The 404 errors are being displayed in the developer tools once the http get call completes. It's almost like the javascript is trying to interpret the HTML and then fails on all the get requests for the images in the browser:

enter image description here

What I'm trying to figure out is how to get the 404 errors to go away or fail silently (not display in the console).
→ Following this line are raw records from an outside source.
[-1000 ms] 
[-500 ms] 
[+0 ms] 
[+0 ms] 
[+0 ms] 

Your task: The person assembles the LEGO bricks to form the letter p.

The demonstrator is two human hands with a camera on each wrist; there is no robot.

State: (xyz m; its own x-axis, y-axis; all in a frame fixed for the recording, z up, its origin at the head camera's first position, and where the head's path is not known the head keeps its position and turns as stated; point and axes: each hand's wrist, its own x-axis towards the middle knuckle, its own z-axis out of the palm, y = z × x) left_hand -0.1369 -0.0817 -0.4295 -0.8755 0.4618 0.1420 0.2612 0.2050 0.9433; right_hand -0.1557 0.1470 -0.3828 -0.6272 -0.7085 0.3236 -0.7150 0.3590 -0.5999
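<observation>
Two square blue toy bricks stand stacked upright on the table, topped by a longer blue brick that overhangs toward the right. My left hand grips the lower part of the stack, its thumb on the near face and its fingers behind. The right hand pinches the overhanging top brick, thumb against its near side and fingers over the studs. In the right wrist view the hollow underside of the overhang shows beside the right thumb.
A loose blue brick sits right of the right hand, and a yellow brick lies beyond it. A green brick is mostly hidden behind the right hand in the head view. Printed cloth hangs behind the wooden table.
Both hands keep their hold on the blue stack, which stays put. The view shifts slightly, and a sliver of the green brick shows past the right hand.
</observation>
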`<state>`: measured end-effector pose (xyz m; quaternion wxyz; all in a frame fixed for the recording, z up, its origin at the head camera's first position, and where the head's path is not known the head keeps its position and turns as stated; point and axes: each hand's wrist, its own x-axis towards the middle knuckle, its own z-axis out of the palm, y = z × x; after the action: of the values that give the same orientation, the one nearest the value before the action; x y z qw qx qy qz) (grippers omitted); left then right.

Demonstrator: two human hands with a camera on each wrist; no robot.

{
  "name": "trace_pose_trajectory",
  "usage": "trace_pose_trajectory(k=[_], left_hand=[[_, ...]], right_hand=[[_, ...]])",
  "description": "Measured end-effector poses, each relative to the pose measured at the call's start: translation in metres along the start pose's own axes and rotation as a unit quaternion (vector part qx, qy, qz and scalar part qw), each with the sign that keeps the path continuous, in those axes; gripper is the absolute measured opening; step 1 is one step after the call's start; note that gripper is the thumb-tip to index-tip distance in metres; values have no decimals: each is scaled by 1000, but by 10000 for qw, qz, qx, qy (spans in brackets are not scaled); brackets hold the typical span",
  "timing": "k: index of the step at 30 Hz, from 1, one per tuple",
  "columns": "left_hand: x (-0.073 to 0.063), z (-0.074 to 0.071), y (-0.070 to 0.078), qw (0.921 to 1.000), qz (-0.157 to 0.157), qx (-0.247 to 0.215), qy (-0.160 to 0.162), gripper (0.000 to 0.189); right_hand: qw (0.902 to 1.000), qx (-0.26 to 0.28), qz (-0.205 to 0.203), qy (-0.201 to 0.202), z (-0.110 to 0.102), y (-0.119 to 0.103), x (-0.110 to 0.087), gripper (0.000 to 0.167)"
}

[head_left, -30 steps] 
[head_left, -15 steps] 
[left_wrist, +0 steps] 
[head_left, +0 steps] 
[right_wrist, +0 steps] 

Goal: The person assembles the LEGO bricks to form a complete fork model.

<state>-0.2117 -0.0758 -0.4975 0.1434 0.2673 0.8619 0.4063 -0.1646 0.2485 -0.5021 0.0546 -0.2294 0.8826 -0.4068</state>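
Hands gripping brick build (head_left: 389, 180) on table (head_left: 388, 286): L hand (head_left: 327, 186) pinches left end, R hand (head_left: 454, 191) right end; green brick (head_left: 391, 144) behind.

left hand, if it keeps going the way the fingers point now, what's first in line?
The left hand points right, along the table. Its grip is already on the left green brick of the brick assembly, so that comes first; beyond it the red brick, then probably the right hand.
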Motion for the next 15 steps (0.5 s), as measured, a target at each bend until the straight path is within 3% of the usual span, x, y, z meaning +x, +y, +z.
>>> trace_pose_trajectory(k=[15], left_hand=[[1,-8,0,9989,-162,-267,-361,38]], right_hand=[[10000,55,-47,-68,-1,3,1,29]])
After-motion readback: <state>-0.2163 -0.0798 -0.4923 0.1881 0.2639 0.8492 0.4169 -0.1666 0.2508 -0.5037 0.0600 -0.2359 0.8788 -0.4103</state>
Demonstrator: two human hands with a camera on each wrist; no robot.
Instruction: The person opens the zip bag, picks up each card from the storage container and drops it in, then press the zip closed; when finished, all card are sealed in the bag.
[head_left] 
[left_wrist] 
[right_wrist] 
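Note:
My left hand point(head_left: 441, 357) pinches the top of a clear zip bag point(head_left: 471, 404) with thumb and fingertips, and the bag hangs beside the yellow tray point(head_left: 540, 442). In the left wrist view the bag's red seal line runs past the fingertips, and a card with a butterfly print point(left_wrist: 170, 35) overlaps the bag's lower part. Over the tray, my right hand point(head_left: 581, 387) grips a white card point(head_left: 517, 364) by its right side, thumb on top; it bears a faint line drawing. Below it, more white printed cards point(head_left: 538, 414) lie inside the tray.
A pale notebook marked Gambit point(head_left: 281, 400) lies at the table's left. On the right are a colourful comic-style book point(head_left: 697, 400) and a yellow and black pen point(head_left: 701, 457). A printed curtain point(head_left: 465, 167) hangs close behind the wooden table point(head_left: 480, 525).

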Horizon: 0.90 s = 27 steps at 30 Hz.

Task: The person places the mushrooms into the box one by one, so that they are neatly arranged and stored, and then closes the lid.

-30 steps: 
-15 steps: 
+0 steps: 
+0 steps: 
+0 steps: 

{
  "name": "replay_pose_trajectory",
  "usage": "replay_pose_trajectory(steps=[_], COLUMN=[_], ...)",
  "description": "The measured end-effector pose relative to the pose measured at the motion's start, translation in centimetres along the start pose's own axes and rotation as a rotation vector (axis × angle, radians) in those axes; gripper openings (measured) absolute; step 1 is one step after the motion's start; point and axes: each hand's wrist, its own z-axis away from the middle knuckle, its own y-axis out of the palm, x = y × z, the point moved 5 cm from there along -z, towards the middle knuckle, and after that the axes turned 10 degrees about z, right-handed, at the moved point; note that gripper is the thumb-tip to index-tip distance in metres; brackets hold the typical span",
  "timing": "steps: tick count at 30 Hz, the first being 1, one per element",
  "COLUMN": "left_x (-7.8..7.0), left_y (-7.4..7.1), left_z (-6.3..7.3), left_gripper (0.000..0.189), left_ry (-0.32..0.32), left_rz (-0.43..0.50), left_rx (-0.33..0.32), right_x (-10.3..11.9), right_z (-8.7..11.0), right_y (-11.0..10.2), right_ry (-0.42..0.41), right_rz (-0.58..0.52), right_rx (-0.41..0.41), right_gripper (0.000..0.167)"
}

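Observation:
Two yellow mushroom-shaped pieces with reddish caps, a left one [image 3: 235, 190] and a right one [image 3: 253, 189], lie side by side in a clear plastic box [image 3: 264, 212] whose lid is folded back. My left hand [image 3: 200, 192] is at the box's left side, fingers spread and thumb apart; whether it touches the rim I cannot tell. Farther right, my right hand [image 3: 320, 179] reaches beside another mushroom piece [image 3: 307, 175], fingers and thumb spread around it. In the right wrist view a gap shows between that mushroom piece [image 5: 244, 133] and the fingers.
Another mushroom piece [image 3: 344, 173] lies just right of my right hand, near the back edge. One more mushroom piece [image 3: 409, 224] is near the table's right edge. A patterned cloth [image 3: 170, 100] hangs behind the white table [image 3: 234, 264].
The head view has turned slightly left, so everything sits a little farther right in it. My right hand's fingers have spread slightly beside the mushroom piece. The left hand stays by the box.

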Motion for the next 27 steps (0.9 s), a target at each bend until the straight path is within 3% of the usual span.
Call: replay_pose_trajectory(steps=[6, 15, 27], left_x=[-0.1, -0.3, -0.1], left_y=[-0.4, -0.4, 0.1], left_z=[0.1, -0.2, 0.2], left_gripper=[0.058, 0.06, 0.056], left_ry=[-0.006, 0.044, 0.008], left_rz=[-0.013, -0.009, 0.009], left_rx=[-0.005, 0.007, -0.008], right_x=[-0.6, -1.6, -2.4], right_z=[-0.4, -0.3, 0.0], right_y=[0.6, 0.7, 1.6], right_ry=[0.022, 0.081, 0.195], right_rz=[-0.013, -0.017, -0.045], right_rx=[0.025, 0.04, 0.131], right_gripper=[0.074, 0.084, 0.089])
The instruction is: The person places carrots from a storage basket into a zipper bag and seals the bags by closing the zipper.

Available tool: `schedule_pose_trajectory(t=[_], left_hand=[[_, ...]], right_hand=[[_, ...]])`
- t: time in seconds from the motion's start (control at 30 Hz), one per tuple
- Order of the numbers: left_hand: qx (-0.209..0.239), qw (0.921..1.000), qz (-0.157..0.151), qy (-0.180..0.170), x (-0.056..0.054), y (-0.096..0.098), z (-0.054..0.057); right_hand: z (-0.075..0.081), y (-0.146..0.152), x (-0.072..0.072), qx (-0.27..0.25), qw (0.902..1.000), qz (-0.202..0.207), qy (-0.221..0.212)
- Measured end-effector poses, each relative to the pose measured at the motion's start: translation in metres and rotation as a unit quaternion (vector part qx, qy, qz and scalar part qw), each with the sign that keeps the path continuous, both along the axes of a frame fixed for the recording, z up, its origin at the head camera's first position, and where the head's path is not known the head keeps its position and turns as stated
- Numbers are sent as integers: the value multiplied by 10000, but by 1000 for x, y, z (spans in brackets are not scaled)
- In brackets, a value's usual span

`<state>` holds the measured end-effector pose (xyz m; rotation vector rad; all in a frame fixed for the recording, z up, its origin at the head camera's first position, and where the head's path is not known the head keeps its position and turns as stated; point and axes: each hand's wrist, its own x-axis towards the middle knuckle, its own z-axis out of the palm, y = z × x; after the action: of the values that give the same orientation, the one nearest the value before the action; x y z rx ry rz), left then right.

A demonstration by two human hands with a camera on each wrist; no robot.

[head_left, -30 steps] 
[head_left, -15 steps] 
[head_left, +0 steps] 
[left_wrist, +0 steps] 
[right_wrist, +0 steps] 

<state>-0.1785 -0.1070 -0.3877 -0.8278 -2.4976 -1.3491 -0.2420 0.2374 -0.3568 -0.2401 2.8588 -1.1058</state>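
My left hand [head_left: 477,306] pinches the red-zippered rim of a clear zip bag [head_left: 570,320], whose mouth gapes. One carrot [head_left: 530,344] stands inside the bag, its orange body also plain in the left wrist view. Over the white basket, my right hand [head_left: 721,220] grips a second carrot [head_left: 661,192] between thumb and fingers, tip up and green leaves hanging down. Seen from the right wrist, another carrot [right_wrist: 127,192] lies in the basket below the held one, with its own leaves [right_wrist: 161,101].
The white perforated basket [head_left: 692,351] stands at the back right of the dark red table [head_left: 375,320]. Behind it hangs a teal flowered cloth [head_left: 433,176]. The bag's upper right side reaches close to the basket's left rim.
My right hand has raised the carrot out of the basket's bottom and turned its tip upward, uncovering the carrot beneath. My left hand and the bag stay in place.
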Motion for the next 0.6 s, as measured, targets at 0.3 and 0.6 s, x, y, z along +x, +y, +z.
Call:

I'm not finding anything in my research but am assuming there is some way to handle this whether it be on the server or client side

C#

public static string GetPageSource()
        {
            JObject result = new JObject();

            try
            {
                HttpWebRequest request = (HttpWebRequest)WebRequest.Create("http://awebpage.html");
                HttpWebResponse response = (HttpWebResponse)request.GetResponse();
                StreamReader reader = new StreamReader(response.GetResponseStream());
                result["data"] = reader.ReadToEnd();
                result["success"] = true;
                reader.Close();
                response.Close();
            }
            catch (Exception ex)
            {
                result["data"] = ex.Message;
                result["success"] = false;
            }

            return JsonConvert.SerializeObject(result);
        }

JS

$scope.getPageSource = function () {
            var ajaxProcessor = Utils.ajaxMessage('Scraping Beer Menu From Source');
            ajaxProcessor.start();
            $http({
                method: 'POST',
                url: 'AJAX/MenuHandler.aspx/GetPageSource',
                contentType: 'application/json; charset=utf-8',
                dataType: 'json',
                data: {}
            }).then(function (response) {
                ajaxProcessor.stop();
                var result = $.parseJSON(response.data.d);

                if (result.success === false) {
                    Utils.showMessage('error', result.data);
                } else {
                    var beerMenu = new BeerMenu(result.data, $scope.loggedInUser, function (beerMenu) {
                        $scope.buildDisplayMenu(beerMenu);
                    });

                }

            }, function (err) {
                ajaxProcessor.stop();
                console.log(err);
                Utils.showMessage('error', err.data.Message);
            });
        };

UPDATE

Thanks to @dandavis, my issue is narrowed down to calling $.parseHTML within the buildDisplayMenu function (which calls buildCurrentMenu). Is there anyway to make it ignore the images or any get request?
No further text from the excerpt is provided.